Running an e-commerce business in today’s world can be quite a job. Everyone is trying to beat each other with different tactics in marketing campaigns, prices, customer service, etc… To keep up with your competitors you must know their prices for the same products as yours to stay just below them to attract customers.
With that said, let’s take a look at how you can scrape prices from your competitor’s e-Commerce website for prices on products that matches your products.
Common problems with tracking competitor's pricing
Back in the day, an organization had to manually go to the competitors’ stores, check their prices and then return to their company and update the product catalog with new prices. This used to require a lot of human resources and was very time-consuming. As more and more companies turn to the e-commerce part of their business, the prices for products in a digital world become more transparent. This gives customers the option to check for the best price every time they want to shop for a new product.
In this short tutorial, I will teach you how to use selenium with Python to create a script that will extract prices from your competitors’ websites and store the values in a CSV for further processing.
The Scenario – Scrape prices from a competitor
Let’s imagine you got an e-commerce website and you sell dog equipment. Lots of other websites out there are also selling dog equipment and some of them even got the same products as you do. To get an advantage over your competitors, you need to check their product prices every day, or hour to see if there are any changes in their pricing and update your shop accordingly.
To do this we need to do some web scraping using Python. To achieve this we will be using a Python package named Selenium with a chrome driver to inspect price elements on the websites.
For this example, I will be scraping the price of four different websites for one single product named Ruffwear Cloud Chaser Jacket. It’s a jacket for dogs made by Ruff Wear. Below is an example of the jacket on trekkinn.com.
Scrape the websites for prices using Python and Selenium
The first thing we have to do is find the websites we would like to scrape.

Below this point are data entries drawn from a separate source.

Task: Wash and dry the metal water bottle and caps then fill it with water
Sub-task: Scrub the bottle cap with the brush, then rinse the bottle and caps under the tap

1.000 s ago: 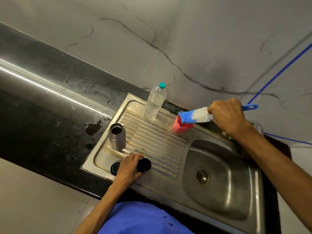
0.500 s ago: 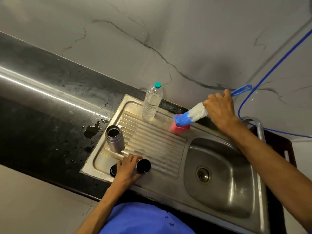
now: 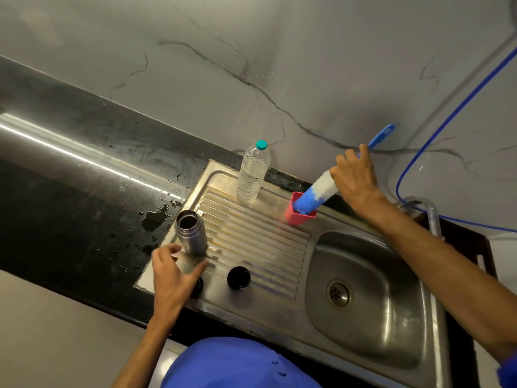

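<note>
Since the earlier frame the left hand (image 3: 173, 273) has been lifted off the caps and brought to the foot of the metal water bottle (image 3: 191, 233), while the bottle brush (image 3: 316, 196) has been tilted so that its bristles are dipped into the pink cup (image 3: 298, 212).

In the head view, the left hand is seen half open, thumb and fingers spread on either side of the bottle's base; whether the bottle is actually touched cannot be told. The bottle is stood upright and uncapped on the draining board (image 3: 260, 245), just beyond that hand. One black cap (image 3: 238, 278) is laid just to the right of the hand, and a second cap (image 3: 197, 287) is largely hidden under it. The right hand (image 3: 356, 182) is closed around the brush handle. A clear plastic bottle (image 3: 253, 173) is left standing to the left of the right hand.

The task is judged to be at its beginning: the bottle is opened and the brush is being loaded, but scrubbing, rinsing, drying and filling are all left.
</note>
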`<control>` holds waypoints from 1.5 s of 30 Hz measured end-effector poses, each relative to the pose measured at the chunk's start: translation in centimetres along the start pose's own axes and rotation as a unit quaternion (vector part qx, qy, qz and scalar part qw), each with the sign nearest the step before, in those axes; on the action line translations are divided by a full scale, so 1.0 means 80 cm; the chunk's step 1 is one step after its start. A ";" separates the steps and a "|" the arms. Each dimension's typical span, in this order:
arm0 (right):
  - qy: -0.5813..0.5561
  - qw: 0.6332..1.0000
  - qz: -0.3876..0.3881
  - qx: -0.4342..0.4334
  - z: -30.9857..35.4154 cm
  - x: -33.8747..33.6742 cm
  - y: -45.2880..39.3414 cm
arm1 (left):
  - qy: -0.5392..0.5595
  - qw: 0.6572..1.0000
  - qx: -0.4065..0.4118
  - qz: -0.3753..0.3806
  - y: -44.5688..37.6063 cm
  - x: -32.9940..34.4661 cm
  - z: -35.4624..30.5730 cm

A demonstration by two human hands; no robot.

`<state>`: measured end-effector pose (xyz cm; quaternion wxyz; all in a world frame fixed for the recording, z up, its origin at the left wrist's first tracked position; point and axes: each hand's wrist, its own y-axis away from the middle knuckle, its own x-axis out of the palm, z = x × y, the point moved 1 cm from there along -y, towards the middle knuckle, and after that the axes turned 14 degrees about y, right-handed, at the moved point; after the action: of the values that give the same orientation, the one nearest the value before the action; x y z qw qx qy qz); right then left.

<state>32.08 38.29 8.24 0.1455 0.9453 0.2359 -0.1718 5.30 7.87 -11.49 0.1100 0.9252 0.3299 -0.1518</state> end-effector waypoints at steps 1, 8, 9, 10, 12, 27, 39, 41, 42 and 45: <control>0.000 1.000 -0.007 -0.011 0.005 0.000 -0.001 | 0.009 1.000 -0.007 -0.015 -0.006 0.000 -0.003; 0.019 0.996 -0.079 -0.048 0.028 0.024 -0.010 | 0.060 0.997 -0.041 -0.018 -0.065 0.011 -0.042; 0.017 0.995 -0.089 -0.049 0.032 0.028 -0.011 | 0.065 0.997 -0.043 -0.013 -0.071 0.015 -0.045; 0.013 0.994 -0.100 -0.045 0.035 0.032 -0.013 | 0.070 0.997 -0.045 -0.007 -0.075 0.019 -0.049; 0.008 0.991 -0.131 -0.031 0.038 0.039 -0.013 | 0.076 0.996 -0.051 0.003 -0.077 0.027 -0.058; -0.143 0.913 -0.382 0.032 0.023 0.108 0.066 | 0.087 0.993 0.037 0.068 -0.026 0.089 -0.152; -0.532 0.803 -0.233 0.135 0.054 0.217 0.208 | 0.037 0.984 0.061 0.161 0.037 0.186 -0.191; -0.574 0.778 -0.196 0.165 0.060 0.243 0.244 | 0.028 0.981 0.066 0.178 0.056 0.207 -0.199; -0.594 0.763 -0.177 0.186 0.062 0.255 0.262 | 0.023 0.979 0.068 0.190 0.066 0.219 -0.202; -0.662 0.695 -0.128 0.250 0.071 0.287 0.310 | 0.017 0.975 0.063 0.214 0.090 0.254 -0.203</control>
<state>61.93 24.36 -1.11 -0.0007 0.5496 0.1461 -0.8226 28.28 19.05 -2.81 0.0757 0.9819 0.1154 -0.1293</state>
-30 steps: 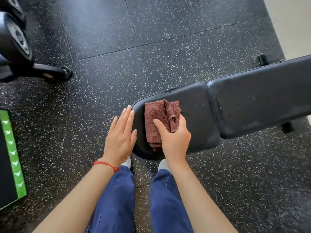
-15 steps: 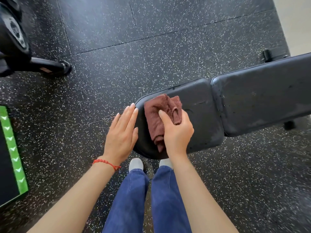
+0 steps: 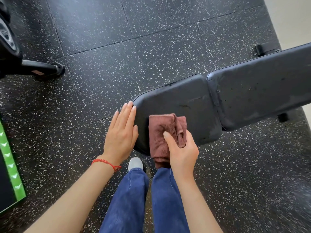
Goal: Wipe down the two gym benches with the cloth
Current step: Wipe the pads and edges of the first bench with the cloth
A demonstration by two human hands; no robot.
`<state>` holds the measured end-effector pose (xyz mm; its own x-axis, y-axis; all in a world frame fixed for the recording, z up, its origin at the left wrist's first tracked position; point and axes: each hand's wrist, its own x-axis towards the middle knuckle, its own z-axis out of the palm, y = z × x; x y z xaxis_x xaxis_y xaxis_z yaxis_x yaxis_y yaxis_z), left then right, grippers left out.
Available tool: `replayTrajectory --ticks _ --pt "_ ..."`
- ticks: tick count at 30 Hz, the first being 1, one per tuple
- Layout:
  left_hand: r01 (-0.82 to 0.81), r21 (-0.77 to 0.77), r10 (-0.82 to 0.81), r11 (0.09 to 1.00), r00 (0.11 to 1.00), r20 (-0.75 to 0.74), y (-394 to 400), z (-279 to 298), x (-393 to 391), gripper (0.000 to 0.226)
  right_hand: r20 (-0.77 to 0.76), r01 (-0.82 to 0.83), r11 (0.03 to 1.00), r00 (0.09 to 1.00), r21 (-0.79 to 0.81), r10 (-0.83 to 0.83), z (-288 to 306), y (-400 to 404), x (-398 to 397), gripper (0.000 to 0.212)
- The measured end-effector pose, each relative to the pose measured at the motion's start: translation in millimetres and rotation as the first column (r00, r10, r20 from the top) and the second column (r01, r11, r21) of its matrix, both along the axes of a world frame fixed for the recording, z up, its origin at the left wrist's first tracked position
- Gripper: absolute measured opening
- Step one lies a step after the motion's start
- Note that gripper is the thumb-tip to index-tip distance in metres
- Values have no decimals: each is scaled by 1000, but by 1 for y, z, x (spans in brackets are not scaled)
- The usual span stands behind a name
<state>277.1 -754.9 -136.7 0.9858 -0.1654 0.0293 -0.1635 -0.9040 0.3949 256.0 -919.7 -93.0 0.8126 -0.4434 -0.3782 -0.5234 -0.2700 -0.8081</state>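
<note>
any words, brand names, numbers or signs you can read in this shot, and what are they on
No readable text anywhere.
Green strip at the left edge: a row of white arrow-like marks, no letters.
Small label on the black equipment foot at upper left: too small and blurred to read.
Bench, cloth, floor: no lettering shows.

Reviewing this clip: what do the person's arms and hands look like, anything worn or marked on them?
Both forearms are bare, with no sleeves or gloves in view. The left hand has a thin red beaded cord bracelet at its wrist. The right hand wears nothing: no ring, watch or band visible. Fingernails look short and unpainted.
</note>
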Motion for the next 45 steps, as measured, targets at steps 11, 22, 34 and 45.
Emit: replayTrajectory --ticks 11,22,34,45 --pt "-137 183 138 973 990 9 -49 5 12 51 151 -60 996 986 -71 70 -18 -13 63 26" --pt "-222 243 222 944 975 27 -57 1 12 53 70 -162 987 985 8 161 -17 -45 34 31" --pt "-238 250 227 939 971 71 -58 3 13 52 167 -204 979 964 -28 206 -34 -49 83 35" --pt "-241 253 232 937 970 68 -58 3 13 52 125 -222 974 966 -50 227 -32 -72 72 32"
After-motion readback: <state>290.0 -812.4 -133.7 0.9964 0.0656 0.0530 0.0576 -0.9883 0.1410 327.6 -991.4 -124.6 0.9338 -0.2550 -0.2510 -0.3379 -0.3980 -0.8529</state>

I will be scraping 4 websites for this demo:
- Ruffwear Cloud Chaser™ » waterproof softshell dog jacket (woofshack.com)
- Cloud Chaser™ Dog Jacket | Ruffwear
- Ruffwear Cloud Chaser Jacket Grey buy and offers on Trekkinn
- Ruffwear Cloud Chaser Jacket Grey buy and offers on Bricoinn
Install requirements
Let’s prepare our code. First, you need to make sure that you have selenium installed on your machine.
pip install -U selenium
Alternatively, you can download the web driver for Selenium at Google.
Inspect websites for price elements
Go to one of the websites you would like to scrape the price at and mark the price, right-click the marked text and select Inspect. Now you have to locate the price element inside the source code.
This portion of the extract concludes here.